ES Cloud - Running ingest pipelines on warm nodes?

Hi there,

I have a hot/warm cluster running on ES cloud with the following setup:

  • 2x 29Gb hot nodes
  • 2x 29Gb warm nodes
  • time series data
  • ingest rate: 2500/s (350 bytes each) ~75Gb/day
  • enrich pipeline (with enrich snapshot of ~350k records)
  • 3 transforms daisy chained to rollup by the minute and then 15mins

The problem:
When I activate the pipeline, my entry index starts to backlog until it loses the ability to continue processing.

Tests:
I ran this on a single AZ 29Gb instance and it works flawlessly.

Question:
Why does ES Cloud allow ingest to happen on warm nodes? It seems that these d2 instances are not configured to handle this kind of load?

Thoughts?


Have you contacted Elastic Cloud support about this?

I did. They want me to pay for a support plan. They feel that I am doing something wrong and have pointed me to docs on how to tune the cluster.

I've done some more testing and it's not just related to warm nodes, but ANY nodes.
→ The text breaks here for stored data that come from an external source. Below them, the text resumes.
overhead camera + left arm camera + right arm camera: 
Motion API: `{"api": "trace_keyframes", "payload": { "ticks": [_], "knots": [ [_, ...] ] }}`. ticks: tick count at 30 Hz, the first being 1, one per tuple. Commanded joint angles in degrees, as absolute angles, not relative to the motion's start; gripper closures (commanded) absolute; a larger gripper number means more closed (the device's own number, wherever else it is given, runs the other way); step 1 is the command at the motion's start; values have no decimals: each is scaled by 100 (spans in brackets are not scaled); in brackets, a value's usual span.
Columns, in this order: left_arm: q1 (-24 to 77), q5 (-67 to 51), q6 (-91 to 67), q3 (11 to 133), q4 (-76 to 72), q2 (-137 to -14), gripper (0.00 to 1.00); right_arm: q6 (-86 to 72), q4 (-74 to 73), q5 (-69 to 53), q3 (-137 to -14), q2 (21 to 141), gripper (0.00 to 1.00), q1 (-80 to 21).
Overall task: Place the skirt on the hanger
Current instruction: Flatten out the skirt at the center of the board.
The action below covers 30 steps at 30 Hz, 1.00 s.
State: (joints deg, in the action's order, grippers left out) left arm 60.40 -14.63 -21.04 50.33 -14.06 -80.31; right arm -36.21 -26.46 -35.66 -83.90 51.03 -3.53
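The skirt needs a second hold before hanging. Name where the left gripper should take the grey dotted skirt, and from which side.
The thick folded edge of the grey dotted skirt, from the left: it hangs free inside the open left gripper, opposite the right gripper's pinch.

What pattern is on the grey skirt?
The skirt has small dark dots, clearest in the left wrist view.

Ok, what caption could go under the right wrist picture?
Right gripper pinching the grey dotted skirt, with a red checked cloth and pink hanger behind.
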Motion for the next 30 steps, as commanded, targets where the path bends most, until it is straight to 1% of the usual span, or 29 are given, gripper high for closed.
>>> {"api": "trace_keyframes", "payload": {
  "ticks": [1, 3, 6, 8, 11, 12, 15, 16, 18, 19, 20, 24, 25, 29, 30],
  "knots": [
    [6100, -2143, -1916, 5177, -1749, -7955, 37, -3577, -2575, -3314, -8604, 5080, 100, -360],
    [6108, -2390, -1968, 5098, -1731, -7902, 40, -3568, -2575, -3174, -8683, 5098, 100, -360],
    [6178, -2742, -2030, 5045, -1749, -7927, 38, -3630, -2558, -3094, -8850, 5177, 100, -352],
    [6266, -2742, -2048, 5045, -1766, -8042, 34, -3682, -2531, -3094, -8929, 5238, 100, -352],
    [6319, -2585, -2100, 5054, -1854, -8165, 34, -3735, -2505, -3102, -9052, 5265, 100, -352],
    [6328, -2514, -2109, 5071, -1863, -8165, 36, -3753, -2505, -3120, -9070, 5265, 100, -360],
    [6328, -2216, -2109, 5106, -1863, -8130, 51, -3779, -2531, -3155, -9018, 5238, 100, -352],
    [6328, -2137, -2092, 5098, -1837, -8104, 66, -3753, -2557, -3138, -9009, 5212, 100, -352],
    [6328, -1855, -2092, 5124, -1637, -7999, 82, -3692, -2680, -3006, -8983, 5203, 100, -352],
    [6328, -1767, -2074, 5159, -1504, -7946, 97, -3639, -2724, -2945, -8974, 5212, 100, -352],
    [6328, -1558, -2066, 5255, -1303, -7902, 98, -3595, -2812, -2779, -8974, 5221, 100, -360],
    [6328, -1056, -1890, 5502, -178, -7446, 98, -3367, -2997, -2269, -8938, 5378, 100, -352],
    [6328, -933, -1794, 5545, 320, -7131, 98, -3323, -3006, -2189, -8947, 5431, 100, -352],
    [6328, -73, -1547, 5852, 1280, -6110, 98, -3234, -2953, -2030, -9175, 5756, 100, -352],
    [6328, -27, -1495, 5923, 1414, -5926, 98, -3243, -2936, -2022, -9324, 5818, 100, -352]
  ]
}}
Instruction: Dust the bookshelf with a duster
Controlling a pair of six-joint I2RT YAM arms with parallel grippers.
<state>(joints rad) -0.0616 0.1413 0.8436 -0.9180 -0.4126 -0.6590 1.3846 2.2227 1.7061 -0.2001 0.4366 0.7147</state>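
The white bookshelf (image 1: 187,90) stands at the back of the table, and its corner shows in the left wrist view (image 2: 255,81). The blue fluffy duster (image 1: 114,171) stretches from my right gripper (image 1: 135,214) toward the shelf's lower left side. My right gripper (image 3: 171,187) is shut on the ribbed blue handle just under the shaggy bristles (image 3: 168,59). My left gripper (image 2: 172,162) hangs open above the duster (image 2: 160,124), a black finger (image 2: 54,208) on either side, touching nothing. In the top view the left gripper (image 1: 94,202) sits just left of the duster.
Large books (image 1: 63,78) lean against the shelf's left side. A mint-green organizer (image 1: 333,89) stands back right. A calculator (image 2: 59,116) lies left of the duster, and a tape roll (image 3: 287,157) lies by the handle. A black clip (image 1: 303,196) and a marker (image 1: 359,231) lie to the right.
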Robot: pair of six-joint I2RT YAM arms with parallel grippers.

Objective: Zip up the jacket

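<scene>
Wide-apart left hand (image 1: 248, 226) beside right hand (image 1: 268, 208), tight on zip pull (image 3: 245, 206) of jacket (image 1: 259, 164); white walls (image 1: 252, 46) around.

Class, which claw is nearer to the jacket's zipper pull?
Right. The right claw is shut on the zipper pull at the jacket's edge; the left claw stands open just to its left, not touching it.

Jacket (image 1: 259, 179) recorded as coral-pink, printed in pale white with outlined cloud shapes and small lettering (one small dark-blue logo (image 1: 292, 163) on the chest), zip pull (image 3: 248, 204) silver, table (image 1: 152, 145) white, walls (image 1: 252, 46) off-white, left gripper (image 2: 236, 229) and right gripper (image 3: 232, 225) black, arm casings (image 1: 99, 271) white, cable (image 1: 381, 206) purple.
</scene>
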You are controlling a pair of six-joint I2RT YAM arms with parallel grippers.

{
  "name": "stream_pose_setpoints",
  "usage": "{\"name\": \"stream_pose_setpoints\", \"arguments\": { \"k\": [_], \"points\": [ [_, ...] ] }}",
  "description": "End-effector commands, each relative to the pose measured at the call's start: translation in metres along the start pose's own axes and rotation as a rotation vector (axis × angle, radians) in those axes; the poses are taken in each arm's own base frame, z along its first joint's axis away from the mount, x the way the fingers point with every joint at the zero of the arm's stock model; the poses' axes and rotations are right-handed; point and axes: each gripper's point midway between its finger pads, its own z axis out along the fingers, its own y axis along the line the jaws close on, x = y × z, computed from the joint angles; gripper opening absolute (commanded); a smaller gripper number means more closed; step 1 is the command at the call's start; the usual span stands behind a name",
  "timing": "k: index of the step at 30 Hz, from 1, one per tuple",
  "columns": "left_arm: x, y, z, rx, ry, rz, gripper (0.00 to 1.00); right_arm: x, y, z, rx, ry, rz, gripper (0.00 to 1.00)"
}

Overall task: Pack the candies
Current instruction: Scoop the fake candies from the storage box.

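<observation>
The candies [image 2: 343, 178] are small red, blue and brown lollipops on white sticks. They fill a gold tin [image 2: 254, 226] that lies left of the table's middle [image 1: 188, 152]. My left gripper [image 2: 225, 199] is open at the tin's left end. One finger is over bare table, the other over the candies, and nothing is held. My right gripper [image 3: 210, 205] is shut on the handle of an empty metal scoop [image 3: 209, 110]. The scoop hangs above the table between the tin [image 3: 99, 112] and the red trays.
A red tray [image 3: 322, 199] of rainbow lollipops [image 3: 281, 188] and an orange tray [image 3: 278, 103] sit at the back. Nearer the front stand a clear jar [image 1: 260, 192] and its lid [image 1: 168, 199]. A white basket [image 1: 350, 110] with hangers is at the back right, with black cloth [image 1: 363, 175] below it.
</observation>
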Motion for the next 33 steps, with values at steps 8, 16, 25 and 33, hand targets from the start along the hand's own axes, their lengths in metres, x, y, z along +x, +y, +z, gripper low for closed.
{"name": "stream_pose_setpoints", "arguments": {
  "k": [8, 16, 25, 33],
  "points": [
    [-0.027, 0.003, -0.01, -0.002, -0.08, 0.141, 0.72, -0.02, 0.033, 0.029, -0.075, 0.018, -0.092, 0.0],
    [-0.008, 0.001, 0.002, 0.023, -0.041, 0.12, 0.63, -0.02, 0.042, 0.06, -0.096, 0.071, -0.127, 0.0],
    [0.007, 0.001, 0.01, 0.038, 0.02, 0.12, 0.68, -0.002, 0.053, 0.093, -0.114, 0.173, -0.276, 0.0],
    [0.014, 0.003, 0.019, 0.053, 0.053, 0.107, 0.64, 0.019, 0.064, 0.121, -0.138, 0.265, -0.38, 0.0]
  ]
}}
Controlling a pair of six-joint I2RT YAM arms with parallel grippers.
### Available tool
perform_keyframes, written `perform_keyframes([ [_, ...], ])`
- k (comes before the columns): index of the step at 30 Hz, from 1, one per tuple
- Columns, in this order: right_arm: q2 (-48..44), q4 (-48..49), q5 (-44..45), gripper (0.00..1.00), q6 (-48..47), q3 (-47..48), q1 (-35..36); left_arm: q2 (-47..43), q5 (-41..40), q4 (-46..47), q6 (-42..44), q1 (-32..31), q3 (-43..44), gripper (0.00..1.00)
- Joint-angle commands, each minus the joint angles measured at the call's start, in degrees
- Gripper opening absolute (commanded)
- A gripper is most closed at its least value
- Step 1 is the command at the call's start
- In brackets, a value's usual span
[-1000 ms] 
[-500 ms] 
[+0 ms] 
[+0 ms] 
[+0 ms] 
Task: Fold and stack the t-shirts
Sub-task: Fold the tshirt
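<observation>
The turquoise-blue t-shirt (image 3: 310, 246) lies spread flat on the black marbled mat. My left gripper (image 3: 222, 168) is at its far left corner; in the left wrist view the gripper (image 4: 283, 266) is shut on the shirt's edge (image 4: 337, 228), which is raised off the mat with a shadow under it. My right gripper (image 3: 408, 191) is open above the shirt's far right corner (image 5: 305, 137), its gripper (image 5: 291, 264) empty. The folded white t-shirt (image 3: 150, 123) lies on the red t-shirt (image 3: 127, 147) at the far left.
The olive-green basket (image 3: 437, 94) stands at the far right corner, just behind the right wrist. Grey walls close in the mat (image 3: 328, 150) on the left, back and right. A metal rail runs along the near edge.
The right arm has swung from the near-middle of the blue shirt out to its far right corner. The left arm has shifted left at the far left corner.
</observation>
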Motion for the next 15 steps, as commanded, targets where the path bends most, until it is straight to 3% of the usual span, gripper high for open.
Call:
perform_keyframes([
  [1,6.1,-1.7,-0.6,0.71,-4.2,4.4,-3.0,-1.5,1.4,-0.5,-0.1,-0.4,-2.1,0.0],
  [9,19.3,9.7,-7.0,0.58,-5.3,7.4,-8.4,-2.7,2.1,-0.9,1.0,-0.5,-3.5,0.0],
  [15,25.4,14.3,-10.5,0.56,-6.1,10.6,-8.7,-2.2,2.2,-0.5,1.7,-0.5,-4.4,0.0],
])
I am unable to run this enrich processor with 2x 58G nodes in the same AZ. It only works on a single node cluster.

This is related to Enrich Processor is slow on multi nodes

Hi Gents,

Can we keep this in 1 thread please, thx.

@Alain_St_Pierre @Mike_Connor

@warkolm can you merge these 2 threads? or close the other one.

@Alain_St_Pierre thanks for answering on the other thread that help me understand a few things, it sounded like someone was executing the force merge on their own etc..

I am not sure whether I can help you or not but if you are up for it I will ask some basic questions perhaps we can get to the bottom of this, but I am a volunteer here / I have a day job.

Elastic certainly has other users running enrich on multi node clusters. (if I have a chance I will work up a sample)

You are running on Elastic Cloud from elastic.co not AWS ES correct?

Have you added / changes any of the default settings for elasticsearch?

Can we try to debug on just 2 Hot Nodes?
(not the Hot / Warm Architecture, we can perhaps get to that later / Data should not be being ingested on Warm nodes but that is an additional topic related to index lifecycle management )

In the dev tools can you run the following and provide outputs after you have set up the 2 nodes with the correct enrich policy.

GET /_cat/indices/.e*?v

GET _cat/aliases/.e*

GET _cat/shards/.e*?v

Can you provide the enrich policy?

Can you provide the ingest pipeline?

What tools are used to ingest the main time series data?
How is it configured?

How are you calling the pipeline?

1 Like

Also can you provide the settings for your time series data

GET <timeseriesidex>/_settings?include_defaults

BTW I looked at the other thread the index settings....

That allocation settings is why ingest is going to all nodes not just Hot, there is no routing to hot nodes, that is why ingest is most likely going to any nodes, which is not what you want.

     "routing": {
        "rebalance": {
          "enable": "all"
        },
        "allocation": {
          "enable": "all",
          "total_shards_per_node": "-1"
        }
      },

There should be an allocation that looks something like this, which should be assigned to any new created index that you create on and ES Cloud Hot / Warm cluster unless it was specifically removed or the settings manually created without it.

{
  "zip-enriched" : {
    "settings" : {
      "index" : {
        "routing" : {
          "allocation" : { <<--------
            "require" : { <<--------
              "data" : "hot" <<--------
            }
          }
        },

I also created a hot / warm cluster and did an enrich test, probably not as sophisticated as your but I easily got up to 10K/s ingest rate.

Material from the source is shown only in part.